| EXERCISE REQUIREMENTS |
An exact printout of all the entries is required.

| MATERIAL FOR THIS EXERCISE |
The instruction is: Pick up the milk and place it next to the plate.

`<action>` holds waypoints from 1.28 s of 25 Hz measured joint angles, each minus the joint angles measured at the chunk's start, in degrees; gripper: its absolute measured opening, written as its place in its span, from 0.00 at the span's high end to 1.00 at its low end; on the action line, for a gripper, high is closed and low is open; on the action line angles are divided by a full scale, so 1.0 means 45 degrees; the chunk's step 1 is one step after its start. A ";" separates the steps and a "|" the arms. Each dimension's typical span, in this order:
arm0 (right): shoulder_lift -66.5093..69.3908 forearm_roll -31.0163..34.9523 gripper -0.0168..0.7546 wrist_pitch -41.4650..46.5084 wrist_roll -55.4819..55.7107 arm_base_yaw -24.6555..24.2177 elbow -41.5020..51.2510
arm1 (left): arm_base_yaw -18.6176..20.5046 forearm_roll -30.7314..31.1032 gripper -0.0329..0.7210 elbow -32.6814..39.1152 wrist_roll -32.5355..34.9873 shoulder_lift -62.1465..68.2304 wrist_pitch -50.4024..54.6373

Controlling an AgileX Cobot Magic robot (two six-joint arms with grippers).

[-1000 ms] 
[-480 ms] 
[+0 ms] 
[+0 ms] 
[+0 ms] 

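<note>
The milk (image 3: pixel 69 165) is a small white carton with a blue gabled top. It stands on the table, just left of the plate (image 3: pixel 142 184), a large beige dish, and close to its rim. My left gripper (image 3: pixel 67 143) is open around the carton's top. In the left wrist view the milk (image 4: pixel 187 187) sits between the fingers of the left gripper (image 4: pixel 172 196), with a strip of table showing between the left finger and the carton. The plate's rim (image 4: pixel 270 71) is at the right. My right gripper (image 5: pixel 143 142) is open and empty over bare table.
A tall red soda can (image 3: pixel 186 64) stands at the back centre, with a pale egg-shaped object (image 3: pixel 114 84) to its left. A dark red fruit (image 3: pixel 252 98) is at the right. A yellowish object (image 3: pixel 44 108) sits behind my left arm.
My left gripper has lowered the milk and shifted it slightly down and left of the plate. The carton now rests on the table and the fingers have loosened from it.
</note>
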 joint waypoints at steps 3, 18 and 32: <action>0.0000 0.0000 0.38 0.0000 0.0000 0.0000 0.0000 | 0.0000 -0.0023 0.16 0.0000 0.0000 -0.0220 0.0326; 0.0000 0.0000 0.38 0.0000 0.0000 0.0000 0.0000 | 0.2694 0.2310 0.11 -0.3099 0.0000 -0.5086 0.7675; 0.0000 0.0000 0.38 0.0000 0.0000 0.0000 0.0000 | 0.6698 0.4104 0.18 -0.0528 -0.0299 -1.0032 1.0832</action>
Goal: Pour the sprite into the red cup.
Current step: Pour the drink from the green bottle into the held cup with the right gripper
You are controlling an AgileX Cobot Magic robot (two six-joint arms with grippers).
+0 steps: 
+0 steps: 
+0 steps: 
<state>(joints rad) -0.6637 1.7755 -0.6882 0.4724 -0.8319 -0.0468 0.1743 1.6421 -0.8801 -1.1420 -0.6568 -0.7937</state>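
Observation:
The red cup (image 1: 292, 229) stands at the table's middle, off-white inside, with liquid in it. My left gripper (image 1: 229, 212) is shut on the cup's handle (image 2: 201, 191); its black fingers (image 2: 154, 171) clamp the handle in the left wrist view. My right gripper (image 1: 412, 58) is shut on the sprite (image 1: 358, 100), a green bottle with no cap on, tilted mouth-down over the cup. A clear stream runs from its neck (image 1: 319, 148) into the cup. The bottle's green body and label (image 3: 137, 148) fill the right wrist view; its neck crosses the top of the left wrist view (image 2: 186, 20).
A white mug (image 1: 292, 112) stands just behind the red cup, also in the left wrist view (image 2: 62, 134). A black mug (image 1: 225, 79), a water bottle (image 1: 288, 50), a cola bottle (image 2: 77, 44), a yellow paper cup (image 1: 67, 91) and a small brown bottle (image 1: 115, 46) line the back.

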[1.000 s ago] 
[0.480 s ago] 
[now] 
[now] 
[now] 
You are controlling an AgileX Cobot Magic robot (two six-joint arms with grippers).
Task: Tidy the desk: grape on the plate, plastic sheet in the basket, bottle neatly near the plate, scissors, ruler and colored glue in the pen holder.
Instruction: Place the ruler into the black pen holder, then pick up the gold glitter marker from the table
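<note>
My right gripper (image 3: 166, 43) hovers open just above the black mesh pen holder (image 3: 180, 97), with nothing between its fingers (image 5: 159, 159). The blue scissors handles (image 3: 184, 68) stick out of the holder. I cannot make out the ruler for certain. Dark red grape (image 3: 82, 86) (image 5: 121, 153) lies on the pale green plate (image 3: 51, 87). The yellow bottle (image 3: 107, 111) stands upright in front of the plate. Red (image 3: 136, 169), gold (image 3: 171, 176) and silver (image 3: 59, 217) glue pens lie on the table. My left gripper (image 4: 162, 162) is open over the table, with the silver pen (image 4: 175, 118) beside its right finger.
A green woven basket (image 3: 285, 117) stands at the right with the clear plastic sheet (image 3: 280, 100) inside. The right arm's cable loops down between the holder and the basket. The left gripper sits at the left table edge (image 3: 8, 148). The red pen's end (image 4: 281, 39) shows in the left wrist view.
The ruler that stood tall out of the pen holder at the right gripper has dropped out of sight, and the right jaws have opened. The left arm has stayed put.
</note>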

| RESPONSE TO THE EXERCISE |
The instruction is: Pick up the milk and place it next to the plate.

`<action>` holds waypoints from 1.28 s of 25 Hz measured joint angles, each minus the joint angles measured at the chunk's start, in degrees; gripper: its absolute measured opening, written as its place in its span, from 0.00 at the span's high end to 1.00 at its low end; on the action line, for a gripper, high is closed and low is open; on the action line angles are divided by a full scale, so 1.0 means 45 degrees; the chunk's step 1 is one step after its start. A ";" separates the steps and a "|" the arms. Each dimension's typical span, in this order:
arm0 (right): shoulder_lift -66.5093..69.3908 forearm_roll -31.0163..34.9523 gripper -0.0168..0.7546 wrist_pitch -41.4650..46.5084 wrist_roll -55.4819..55.7107 arm_base_yaw -24.6555..24.2177 elbow -41.5020..51.2510
arm1 (left): arm_base_yaw -18.6176..20.5046 forearm_roll -30.7314..31.1032 gripper -0.0329..0.7210 elbow -32.6814..39.1152 wrist_roll -32.5355..34.9873 shoulder_lift -62.1465..68.2304 wrist_pitch -50.4024..54.6373

Controlling an AgileX Cobot Magic robot (two six-joint arms with grippers).

[-1000 ms] 
[-480 ms] 
[+0 ms] 
[+0 ms] 
[+0 ms] 

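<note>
The milk (image 3: pixel 69 165) is a small white carton with a blue gabled top. It stands on the table, just left of the plate (image 3: pixel 142 184), a large beige dish, and close to its rim. My left gripper (image 3: pixel 67 143) is open around the carton's top. In the left wrist view the milk (image 4: pixel 187 187) sits between the fingers of the left gripper (image 4: pixel 172 196), with a strip of table showing between the left finger and the carton. The plate's rim (image 4: pixel 270 71) is at the right. My right gripper (image 5: pixel 143 142) is open and empty over bare table.
A tall red soda can (image 3: pixel 186 64) stands at the back centre, with a pale egg-shaped object (image 3: pixel 114 84) to its left. A dark red fruit (image 3: pixel 252 98) is at the right. A yellowish object (image 3: pixel 44 108) sits behind my left arm.
My left gripper has lowered the milk and shifted it slightly down and left of the plate. The carton now rests on the table and the fingers have loosened from it.
</note>
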 joint waypoints at steps 3, 18 and 32: <action>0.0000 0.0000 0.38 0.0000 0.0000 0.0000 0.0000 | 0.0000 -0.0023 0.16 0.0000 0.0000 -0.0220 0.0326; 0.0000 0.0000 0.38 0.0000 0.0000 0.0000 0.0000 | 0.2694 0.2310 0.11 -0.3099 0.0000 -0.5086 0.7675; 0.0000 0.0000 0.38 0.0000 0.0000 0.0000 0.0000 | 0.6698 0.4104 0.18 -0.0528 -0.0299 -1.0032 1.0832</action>
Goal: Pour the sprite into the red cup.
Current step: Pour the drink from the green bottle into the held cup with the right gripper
You are controlling an AgileX Cobot Magic robot (two six-joint arms with grippers).
+0 steps: 
+0 steps: 
+0 steps: 
<state>(joints rad) -0.6637 1.7755 -0.6882 0.4724 -0.8319 -0.0468 0.1743 1.6421 -0.8801 -1.1420 -0.6568 -0.7937</state>
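Observation:
The red cup (image 1: 292, 229) stands at the table's middle, off-white inside, with liquid in it. My left gripper (image 1: 229, 212) is shut on the cup's handle (image 2: 201, 191); its black fingers (image 2: 154, 171) clamp the handle in the left wrist view. My right gripper (image 1: 412, 58) is shut on the sprite (image 1: 358, 100), a green bottle with no cap on, tilted mouth-down over the cup. A clear stream runs from its neck (image 1: 319, 148) into the cup. The bottle's green body and label (image 3: 137, 148) fill the right wrist view; its neck crosses the top of the left wrist view (image 2: 186, 20).
A white mug (image 1: 292, 112) stands just behind the red cup, also in the left wrist view (image 2: 62, 134). A black mug (image 1: 225, 79), a water bottle (image 1: 288, 50), a cola bottle (image 2: 77, 44), a yellow paper cup (image 1: 67, 91) and a small brown bottle (image 1: 115, 46) line the back.
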
[1.000 s ago] 
[0.480 s ago] 
[now] 
[now] 
[now] 
You are controlling an AgileX Cobot Magic robot (two six-joint arms with grippers).
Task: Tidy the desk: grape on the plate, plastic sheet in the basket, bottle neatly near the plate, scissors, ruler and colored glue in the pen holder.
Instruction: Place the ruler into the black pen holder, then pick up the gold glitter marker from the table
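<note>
My right gripper (image 3: 166, 43) hovers open just above the black mesh pen holder (image 3: 180, 97), with nothing between its fingers (image 5: 159, 159). The blue scissors handles (image 3: 184, 68) stick out of the holder. I cannot make out the ruler for certain. Dark red grape (image 3: 82, 86) (image 5: 121, 153) lies on the pale green plate (image 3: 51, 87). The yellow bottle (image 3: 107, 111) stands upright in front of the plate. Red (image 3: 136, 169), gold (image 3: 171, 176) and silver (image 3: 59, 217) glue pens lie on the table. My left gripper (image 4: 162, 162) is open over the table, with the silver pen (image 4: 175, 118) beside its right finger.
A green woven basket (image 3: 285, 117) stands at the right with the clear plastic sheet (image 3: 280, 100) inside. The right arm's cable loops down between the holder and the basket. The left gripper sits at the left table edge (image 3: 8, 148). The red pen's end (image 4: 281, 39) shows in the left wrist view.
The ruler that stood tall out of the pen holder at the right gripper has dropped out of sight, and the right jaws have opened. The left arm has stayed put.
</note>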

There's nothing more to this exercise.